Hay aún más ejemplos que nos confirman la realidad de las palabras “No con ejército, ni con fuerza, sino con mi Espíritu, ha dicho Jehová de los ejércitos.” Vemos cómo, gracias a la honda de un joven pastor, el gigante Goliat cae al impacto de un solo golpe; gracias a un puñadito de jóvenes exilados en Babilonia, el honor de Dios fue vindicado en la corte de ese imperio; y que un solo joven, vestido con un sencillo ropaje de piel de camello, proclamó el mensaje del advenimiento en la víspera misma del comienzo del ministerio de Jesús. Sí, es muy clara la verdad de que “lo necio del mundo escogió Dios y … lo menospreciado, … y lo que no es, para deshacer lo que es.” (1 Cor. 1: 27, 28.) Cuando el joven obrero, aunque no posea los laureles académicos, acepta el llamado del Señor, aprovecha la oportunidad de educarse e instruirse a sí mismo, y gracias a la oración y al estudio se convierte en un hombre de la Biblia, y puede progresar con la firme seguridad de que va a obtener la victoria. “Porque no nos ha dado Dios el espíritu de temor, sino el de fortaleza, y de amor, y de templanza.” (2 Tim. 1:7.)

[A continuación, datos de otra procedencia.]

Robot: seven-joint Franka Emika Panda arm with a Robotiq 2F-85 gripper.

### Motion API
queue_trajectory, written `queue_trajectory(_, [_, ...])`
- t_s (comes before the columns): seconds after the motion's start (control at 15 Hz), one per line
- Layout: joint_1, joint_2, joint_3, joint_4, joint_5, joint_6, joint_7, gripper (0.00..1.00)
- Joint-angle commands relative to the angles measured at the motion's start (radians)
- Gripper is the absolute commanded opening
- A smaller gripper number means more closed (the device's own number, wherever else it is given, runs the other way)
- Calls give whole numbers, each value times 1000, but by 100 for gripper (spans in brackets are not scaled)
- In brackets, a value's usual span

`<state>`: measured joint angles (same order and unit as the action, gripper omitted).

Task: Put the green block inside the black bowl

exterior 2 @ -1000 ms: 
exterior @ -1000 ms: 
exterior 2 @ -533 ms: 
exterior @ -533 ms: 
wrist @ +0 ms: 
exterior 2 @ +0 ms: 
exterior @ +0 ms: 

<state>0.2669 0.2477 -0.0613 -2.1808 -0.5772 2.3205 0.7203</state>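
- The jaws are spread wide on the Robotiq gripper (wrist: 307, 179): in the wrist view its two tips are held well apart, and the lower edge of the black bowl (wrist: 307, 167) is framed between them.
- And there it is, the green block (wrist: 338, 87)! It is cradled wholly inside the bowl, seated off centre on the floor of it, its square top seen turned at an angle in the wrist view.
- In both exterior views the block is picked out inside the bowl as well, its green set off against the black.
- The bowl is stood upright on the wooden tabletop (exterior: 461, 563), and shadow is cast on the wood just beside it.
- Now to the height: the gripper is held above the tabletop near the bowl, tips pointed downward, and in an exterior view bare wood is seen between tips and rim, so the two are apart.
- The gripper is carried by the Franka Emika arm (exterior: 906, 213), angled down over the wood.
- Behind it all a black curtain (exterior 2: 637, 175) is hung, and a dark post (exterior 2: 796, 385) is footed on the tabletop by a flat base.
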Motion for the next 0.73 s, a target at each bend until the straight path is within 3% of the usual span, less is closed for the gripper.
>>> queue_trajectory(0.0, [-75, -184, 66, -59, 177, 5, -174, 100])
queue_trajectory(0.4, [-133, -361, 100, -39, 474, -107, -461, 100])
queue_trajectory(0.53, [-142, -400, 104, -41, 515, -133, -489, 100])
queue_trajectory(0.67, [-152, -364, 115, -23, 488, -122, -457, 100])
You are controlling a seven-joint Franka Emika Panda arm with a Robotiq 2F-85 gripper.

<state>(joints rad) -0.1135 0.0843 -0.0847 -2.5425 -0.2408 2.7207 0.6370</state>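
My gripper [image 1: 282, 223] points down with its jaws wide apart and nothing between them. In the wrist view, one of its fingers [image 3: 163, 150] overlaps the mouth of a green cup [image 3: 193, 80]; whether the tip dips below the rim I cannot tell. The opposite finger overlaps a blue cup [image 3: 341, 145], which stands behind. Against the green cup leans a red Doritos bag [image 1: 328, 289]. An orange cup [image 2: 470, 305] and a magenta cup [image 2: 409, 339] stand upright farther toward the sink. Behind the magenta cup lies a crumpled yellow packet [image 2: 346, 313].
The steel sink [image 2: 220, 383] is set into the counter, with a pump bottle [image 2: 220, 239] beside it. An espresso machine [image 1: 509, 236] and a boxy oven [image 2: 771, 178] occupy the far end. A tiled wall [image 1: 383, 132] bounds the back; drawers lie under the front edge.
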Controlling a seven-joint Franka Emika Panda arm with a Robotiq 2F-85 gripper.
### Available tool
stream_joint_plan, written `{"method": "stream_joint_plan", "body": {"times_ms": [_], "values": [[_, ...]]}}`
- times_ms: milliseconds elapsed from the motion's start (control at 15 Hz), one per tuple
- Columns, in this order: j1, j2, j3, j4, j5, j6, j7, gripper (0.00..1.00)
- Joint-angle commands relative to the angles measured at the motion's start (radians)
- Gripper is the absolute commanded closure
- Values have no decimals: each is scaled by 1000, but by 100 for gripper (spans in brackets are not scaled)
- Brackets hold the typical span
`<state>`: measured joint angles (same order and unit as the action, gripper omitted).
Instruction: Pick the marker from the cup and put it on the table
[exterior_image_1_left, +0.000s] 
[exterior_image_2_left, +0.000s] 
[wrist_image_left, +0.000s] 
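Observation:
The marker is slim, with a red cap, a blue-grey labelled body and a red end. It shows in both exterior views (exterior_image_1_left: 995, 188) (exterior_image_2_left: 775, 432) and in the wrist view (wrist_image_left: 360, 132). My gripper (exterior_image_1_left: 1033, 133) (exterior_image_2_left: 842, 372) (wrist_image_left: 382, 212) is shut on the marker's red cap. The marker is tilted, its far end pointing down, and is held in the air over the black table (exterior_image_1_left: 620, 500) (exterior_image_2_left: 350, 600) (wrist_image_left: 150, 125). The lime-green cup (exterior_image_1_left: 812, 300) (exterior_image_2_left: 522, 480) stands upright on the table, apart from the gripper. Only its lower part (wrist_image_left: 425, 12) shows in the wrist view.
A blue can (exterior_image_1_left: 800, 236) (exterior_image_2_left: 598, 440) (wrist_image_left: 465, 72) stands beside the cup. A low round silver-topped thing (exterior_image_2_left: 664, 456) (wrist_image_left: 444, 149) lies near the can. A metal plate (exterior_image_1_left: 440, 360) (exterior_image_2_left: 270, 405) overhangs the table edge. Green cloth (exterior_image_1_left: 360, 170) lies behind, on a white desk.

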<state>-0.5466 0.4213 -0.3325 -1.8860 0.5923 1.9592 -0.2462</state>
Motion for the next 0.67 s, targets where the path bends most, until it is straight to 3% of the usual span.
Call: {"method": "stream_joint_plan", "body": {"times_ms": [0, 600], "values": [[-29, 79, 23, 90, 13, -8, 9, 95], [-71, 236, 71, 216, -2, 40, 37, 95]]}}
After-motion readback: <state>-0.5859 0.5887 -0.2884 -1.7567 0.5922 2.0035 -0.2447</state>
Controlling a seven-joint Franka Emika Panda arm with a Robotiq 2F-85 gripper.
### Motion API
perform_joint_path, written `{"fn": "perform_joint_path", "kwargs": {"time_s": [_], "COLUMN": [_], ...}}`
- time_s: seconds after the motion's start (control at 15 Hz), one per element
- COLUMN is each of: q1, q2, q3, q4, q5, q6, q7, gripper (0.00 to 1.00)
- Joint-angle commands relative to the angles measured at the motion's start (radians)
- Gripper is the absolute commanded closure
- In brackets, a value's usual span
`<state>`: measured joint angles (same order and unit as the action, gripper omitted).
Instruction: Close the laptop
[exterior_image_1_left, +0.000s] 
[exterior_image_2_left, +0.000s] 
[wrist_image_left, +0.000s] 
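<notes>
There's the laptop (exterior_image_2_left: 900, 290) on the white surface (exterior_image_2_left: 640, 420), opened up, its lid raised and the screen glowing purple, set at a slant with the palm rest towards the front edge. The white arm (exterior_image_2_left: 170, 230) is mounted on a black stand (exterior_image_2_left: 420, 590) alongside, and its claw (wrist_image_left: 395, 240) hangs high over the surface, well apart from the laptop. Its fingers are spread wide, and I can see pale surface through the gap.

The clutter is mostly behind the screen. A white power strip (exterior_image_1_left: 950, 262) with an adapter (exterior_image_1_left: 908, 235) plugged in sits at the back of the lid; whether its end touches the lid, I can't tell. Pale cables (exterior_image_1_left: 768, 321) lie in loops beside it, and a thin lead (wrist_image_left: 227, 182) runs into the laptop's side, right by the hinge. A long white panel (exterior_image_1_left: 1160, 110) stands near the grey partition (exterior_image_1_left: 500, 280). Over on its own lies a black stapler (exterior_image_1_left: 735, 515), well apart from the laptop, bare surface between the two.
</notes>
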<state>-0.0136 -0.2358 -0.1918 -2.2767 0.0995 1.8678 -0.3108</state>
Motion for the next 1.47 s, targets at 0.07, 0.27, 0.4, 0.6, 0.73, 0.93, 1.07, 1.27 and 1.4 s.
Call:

El peligro de la suficiencia propia
El otro peligro que nos aguarda es el de la presunción, la suficiencia propia. Cuando permitimos que esta tendencia dirija nuestra vida, nos encontraremos seguramente en la senda de la derrota. En la época de la conquista de Hai alguien le dijo a Josué: “No suba todo el pueblo… porque [los habitantes] son pocos.” (Jos. 7:3.) Hagamos notar, de paso, que esto ocurrió inmediatamente después de la gran victoria sobre Jericó. Es fácil, después de una campaña de éxito, olvidar que Dios es quien nos da la victoria. También es fácil caer en un optimismo que no es otra cosa que ceguera. Sí, debemos desterrar el temor y progresar en la fe. Pero también debiéramos tomar en consideración la realidad, aquilatar la grandeza de nuestra misión, y sentir humildemente nuestra pequeñez y la desproporción que existe entre nuestra obra y el obrero. Esto no nos conducirá al desánimo sino a una comunión más íntima con la Fuente de toda fortaleza, a saber, Dios.
Una vez cumplidas estas condiciones, no habrá ya límites para las cosas grandes que Dios puede realizar por medio de hombres de ojos alertas y corazón firme. A la timidez opongamos la fe impávida de los creyentes; a la presunción, la humildad de corazón. Nada menos que esto es necesario para actuar equilibradamente. En lugar de caer en el fuego del entusiasmo hoy, y mañana en el abismo del desánimo, avancemos prudente pero victoriosamente, sin temor ni presunción. Entonces nuestro progreso será seguro, como “la luz de la aurora, que va en aumento hasta que el día es perfecto.” (Prov. 4: 18.)
Sobre el autor: Secretario adjunto de la Asoc. Ministerial de la Div. Sudeuropea.